## Assignment
Take the whole listing and reproduce it exactly, pictures excepted.

## Dataset extract
= Beginning of Section =

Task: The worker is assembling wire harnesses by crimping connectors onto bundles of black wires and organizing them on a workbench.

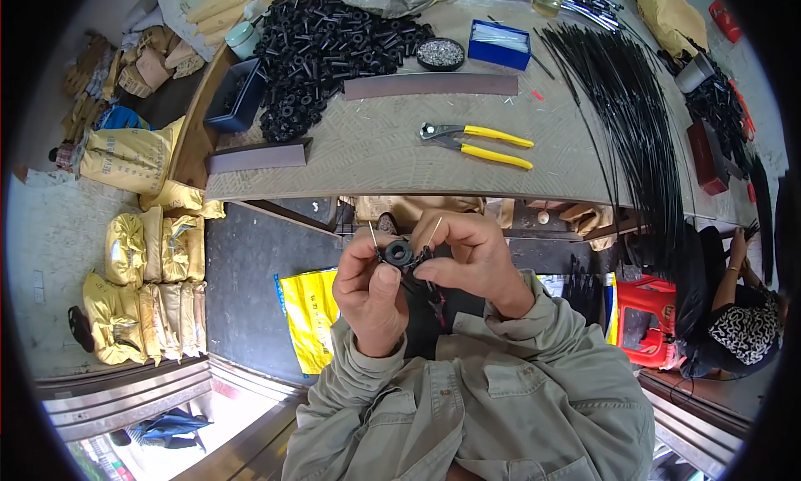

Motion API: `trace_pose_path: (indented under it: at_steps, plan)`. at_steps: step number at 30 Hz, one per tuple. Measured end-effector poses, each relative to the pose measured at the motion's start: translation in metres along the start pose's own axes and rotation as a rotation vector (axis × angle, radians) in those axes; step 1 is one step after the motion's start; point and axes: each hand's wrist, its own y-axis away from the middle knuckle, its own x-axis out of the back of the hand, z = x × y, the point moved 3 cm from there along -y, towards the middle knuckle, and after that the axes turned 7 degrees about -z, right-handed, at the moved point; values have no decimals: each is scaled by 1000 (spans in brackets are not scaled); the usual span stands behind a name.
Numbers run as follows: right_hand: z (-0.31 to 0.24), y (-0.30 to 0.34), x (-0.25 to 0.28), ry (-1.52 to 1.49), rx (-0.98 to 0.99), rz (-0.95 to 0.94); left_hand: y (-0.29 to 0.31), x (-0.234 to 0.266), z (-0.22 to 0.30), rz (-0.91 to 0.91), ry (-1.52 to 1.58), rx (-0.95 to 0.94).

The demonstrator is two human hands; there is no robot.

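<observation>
In front of my chest, below the bench's near edge, both hands hold a small black ring-shaped part. My left hand pinches its left side between thumb and fingers. My right hand is closed on dark pieces at its right side. One thin pale pin sticks up by the left fingers, and another pale pin rises by the right fingers. Dark strands hang below the ring. The fingers partly hide how these pieces join. Yellow-handled pincers lie on the bench, apart from my hands.
The bench carries a heap of black ring-ended parts, a blue box of pale sticks, a dish of small bits and long black rods. A red stool and another person are at right.
</observation>
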Motion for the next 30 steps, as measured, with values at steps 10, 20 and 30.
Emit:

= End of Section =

## Answer box
Task: The worker is assembling wire harnesses by crimping connectors onto bundles of black wires and organizing them on a workbench.


Motion API: `trace_pose_path: (indented under it: at_steps, plan)`. at_steps: step number at 30 Hz, one per tuple. Measured end-effector poses, each relative to the pose measured at the motion's start: translation in metres along the start pose's own axes and rotation as a rotation vector (axis × angle, radians) in those axes; step 1 is one step after the motion's start; point and axes: each hand's wrist, its own y-axis away from the middle knuckle, its own x-axis out of the back of the hand, z = x × y, the point moved 3 cm from there along -y, towards the middle knuckle, and after that the axes turned 7 degrees about -z, right-handed, at the moved point; values have no decimals: each is scaled by 1000 (spans in brackets are not scaled); the usual span stands behind a name.
Numbers run as follows: right_hand: z (-0.31 to 0.24), y (-0.30 to 0.34), x (-0.25 to 0.28), ry (-1.52 to 1.49), rx (-0.98 to 0.99), rz (-0.95 to 0.94); left_hand: y (-0.29 to 0.31), x (-0.234 to 0.266), z (-0.22 to 0.30), rz (-0.91 to 0.91), ry (-1.52 to 1.58), rx (-0.95 to 0.94).

The demonstrator is two human hands; there is no robot.

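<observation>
In front of my chest, below the bench's near edge, both hands hold a small black ring-shaped part. My left hand pinches its left side between thumb and fingers. My right hand is closed on dark pieces at its right side. One thin pale pin sticks up by the left fingers, and another pale pin rises by the right fingers. Dark strands hang below the ring. The fingers partly hide how these pieces join. Yellow-handled pincers lie on the bench, apart from my hands.
The bench carries a heap of black ring-ended parts, a blue box of pale sticks, a dish of small bits and long black rods. A red stool and another person are at right.
</observation>
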Motion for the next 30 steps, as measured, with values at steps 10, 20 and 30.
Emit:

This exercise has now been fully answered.